The law will mean that from 2016, all Internet companies will have to move Russian data onto servers based in Russia or face being blocked from the web. That would likely affect U.S.-based social networks such as Facebook, analysts say.
Coming after new rules requiring blogs attracting more than 3,000 daily visits to register with a communications watchdog and a regulation allowing websites to be shut without a court order, critics say the law is part of a wave of censorship.
"The aim of this law is to create ... (another) quasi-legal pretext to close Facebook, Twitter, YouTube and all other services," Internet expert and blogger Anton Nossik told Reuters.

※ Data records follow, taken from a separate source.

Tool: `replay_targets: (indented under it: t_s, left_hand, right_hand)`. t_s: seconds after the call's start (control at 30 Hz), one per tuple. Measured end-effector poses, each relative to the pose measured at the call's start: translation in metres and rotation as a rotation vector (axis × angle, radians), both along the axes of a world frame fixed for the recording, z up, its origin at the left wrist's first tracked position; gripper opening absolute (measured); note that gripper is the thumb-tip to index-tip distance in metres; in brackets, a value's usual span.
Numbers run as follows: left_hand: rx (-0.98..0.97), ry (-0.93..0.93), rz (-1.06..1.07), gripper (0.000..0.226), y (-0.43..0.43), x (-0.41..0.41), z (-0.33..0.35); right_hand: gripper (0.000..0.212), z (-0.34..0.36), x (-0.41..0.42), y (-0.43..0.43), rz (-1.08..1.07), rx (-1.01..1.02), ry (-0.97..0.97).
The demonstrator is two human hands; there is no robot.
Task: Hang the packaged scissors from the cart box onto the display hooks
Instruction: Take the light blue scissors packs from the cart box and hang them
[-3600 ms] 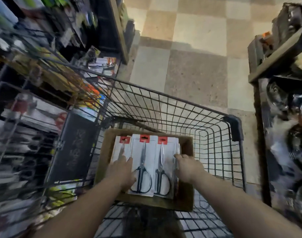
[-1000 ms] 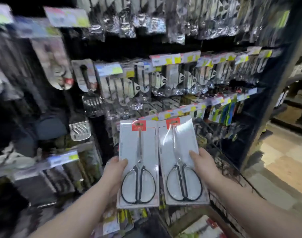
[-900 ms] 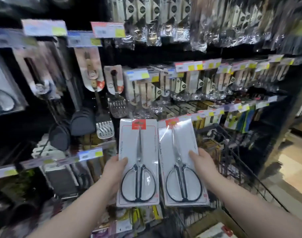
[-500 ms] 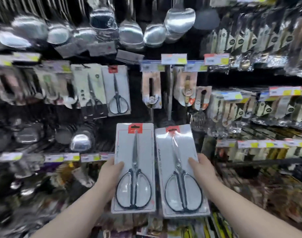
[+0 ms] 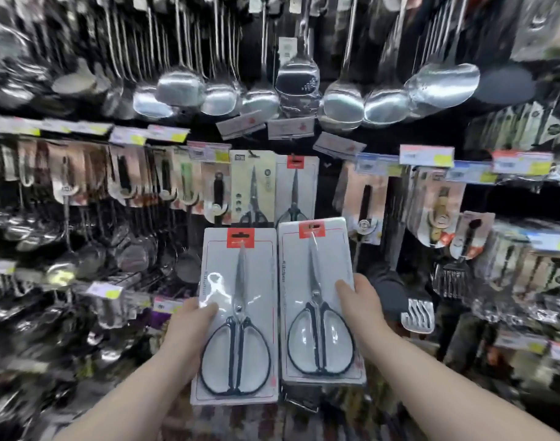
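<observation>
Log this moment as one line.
left hand: holds scissors pack | right hand: holds second pack | hanging: not yet

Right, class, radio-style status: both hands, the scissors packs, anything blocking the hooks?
Left hand grips left scissors pack. Right hand grips right scissors pack. Neither hung yet. Matching hung scissors pack directly above; hook itself unclear.

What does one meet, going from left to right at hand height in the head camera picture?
left hand → left scissors pack → right scissors pack → right hand → slotted spatula
</observation>
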State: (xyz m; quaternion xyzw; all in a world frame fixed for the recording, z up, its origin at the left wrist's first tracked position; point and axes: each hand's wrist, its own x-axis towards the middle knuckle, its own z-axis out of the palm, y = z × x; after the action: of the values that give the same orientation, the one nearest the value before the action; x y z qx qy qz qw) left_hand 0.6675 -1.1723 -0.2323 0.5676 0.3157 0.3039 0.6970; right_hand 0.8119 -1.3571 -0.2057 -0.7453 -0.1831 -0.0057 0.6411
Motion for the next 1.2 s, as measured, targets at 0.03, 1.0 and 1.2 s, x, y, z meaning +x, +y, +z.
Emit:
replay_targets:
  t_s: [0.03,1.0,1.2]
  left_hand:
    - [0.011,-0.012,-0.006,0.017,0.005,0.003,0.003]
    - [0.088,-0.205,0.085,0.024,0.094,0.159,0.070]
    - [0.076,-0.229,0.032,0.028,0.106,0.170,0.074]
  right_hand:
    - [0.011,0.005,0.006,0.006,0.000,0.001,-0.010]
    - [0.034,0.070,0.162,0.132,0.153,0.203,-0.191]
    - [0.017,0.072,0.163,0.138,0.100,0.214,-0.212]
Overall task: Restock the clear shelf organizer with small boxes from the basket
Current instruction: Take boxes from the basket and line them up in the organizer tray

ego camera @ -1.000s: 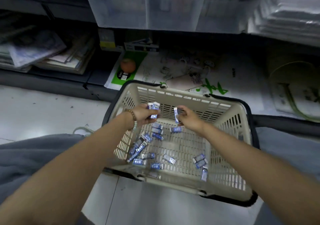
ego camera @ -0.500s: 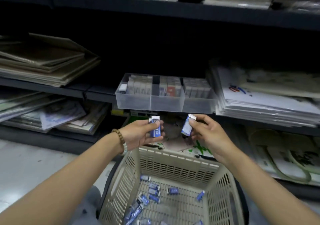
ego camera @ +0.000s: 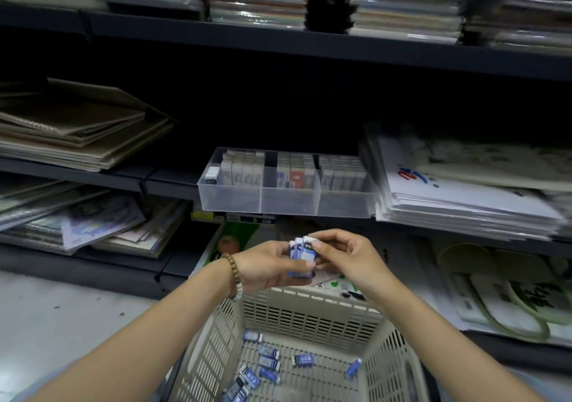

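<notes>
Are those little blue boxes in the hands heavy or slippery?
Probably light: left hand and right hand pinch several small blue boxes together. Likely stiff: edges look straight. Flat sides suggest no rolling; others lie flat in the basket.

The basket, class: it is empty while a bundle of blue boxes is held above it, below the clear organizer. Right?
No. The head view shows the basket is not empty: several loose blue boxes lie on its floor. The rest stands: a bundle of blue boxes is held above it, below the clear organizer.
</notes>
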A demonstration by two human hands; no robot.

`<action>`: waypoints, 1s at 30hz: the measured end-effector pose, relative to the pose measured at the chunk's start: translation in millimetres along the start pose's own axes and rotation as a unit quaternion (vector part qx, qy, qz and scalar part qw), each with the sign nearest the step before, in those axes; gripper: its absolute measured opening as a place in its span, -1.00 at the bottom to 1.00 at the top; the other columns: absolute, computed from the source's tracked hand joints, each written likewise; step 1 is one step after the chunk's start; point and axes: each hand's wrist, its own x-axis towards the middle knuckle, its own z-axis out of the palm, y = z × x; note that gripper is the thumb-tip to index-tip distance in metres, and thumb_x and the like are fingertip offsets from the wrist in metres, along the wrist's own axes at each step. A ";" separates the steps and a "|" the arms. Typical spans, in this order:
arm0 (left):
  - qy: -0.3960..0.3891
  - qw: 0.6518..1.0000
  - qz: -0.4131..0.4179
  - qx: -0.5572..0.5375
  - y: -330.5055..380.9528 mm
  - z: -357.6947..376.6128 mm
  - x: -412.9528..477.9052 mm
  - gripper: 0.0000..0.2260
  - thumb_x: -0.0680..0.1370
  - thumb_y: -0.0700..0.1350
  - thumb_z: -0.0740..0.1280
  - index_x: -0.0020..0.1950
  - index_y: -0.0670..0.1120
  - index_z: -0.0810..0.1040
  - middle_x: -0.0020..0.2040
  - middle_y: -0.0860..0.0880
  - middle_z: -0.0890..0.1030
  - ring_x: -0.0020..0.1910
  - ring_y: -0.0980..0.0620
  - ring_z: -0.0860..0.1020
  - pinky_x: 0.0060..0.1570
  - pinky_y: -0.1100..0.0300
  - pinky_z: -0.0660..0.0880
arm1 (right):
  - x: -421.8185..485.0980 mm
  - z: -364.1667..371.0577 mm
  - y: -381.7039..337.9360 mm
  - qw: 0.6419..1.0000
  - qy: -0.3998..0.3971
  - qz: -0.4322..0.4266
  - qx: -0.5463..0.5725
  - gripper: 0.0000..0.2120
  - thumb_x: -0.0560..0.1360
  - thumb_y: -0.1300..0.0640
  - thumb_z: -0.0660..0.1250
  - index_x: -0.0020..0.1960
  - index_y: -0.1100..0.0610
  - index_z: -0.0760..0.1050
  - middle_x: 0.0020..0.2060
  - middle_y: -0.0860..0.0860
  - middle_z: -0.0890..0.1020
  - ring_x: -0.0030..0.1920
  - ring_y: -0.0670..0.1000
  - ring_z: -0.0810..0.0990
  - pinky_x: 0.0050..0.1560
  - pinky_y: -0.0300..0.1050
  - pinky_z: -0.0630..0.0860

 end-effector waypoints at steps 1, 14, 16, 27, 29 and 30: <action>-0.002 1.000 0.001 0.004 -0.5 -0.3 -0.5 -0.80 0.50 -0.36 0.29 0.10 -0.20 0.51 -0.05 -0.07 0.63 -0.12 0.10 0.63 -0.01 0.24 0.58 | -0.1 0.7 0.4 1.000 -0.001 0.000 -0.002 -0.88 0.47 0.30 0.35 0.00 0.24 0.59 -0.25 0.13 0.65 -0.36 -0.13 0.60 -0.31 -0.31 0.56; 0.065 0.985 0.110 0.112 8.5 -28.7 -16.4 -0.60 0.36 -0.22 0.47 0.16 -0.10 0.49 -0.07 0.01 0.67 -0.03 0.01 0.64 -0.04 0.20 0.58 | 4.7 10.9 -15.2 0.993 -0.068 0.058 0.073 -0.74 0.47 0.25 0.36 0.16 0.12 0.55 0.04 0.10 0.67 -0.05 0.01 0.65 -0.09 -0.28 0.59; 0.110 0.975 0.153 0.119 15.8 -37.2 -19.4 -0.55 0.31 -0.14 0.51 0.17 -0.04 0.53 -0.07 0.05 0.69 -0.01 0.05 0.64 -0.05 0.23 0.57 | 14.7 16.0 -25.9 0.993 -0.080 0.048 0.075 -0.75 0.48 0.24 0.35 0.15 0.11 0.56 0.04 0.08 0.67 0.00 0.01 0.65 -0.07 -0.28 0.59; 0.269 0.912 0.296 0.088 49.2 -74.6 -30.3 -0.68 0.41 -0.14 0.45 0.15 -0.06 0.54 0.09 -0.05 0.63 0.04 0.08 0.61 0.02 0.27 0.55 | 93.9 58.8 -81.4 0.987 -0.156 0.000 -0.033 -0.70 0.48 0.26 0.35 0.20 0.26 0.51 0.01 0.13 0.67 -0.04 0.01 0.67 -0.01 -0.29 0.57; 0.331 0.872 0.329 0.146 52.7 -84.4 -34.4 -0.65 0.42 -0.08 0.44 0.18 -0.02 0.51 0.12 0.01 0.59 0.06 0.11 0.57 0.04 0.27 0.53 | 107.2 65.4 -89.7 0.983 -0.163 -0.015 -0.079 -0.69 0.49 0.26 0.33 0.23 0.27 0.50 0.04 0.16 0.66 -0.02 0.01 0.66 0.02 -0.28 0.58; 0.367 0.843 0.348 0.182 52.8 -91.1 -37.3 -0.63 0.42 -0.05 0.43 0.20 0.01 0.49 0.12 0.04 0.57 0.07 0.13 0.54 0.04 0.30 0.50 | 114.2 69.3 -93.9 0.982 -0.160 -0.022 -0.101 -0.69 0.50 0.26 0.33 0.24 0.26 0.49 0.06 0.18 0.65 -0.01 0.02 0.65 0.02 -0.28 0.58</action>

"The ultimate goal is to shut mouths, enforce censorship in the country and shape a situation where Internet business would not be able to exist and function properly."
Putin, an ex-KGB officer who has called the Internet a "CIA project", denied he was restricting web freedoms, saying his main concern was protecting children from indecent content.
Speaking to a business forum in May, he denied there were plans to ban Facebook and Twitter.
The Kremlin adopted a law earlier this year giving authorities power to block websites deemed either extremist or a threat to public order without a court ruling.
Among the websites blocked were those of Kremlin critics Alexei Navalny and Garry Kasparov because they "contained calls for illegal activity".
Last month a senior Twitter executive met the head of Russia's communications watchdog Roskomnadzor, after it was asked to block a dozen unspecified accounts. A Twitter spokesman later said it had not agreed to block any accounts in Russia. [ID:nL6N0P45LL]
Putin has adopted an increasingly conservative stance since he faced massive protests against his return to the Kremlin in 2012. Protesters used social networks to share critical views of the authorities and coordinate their moves.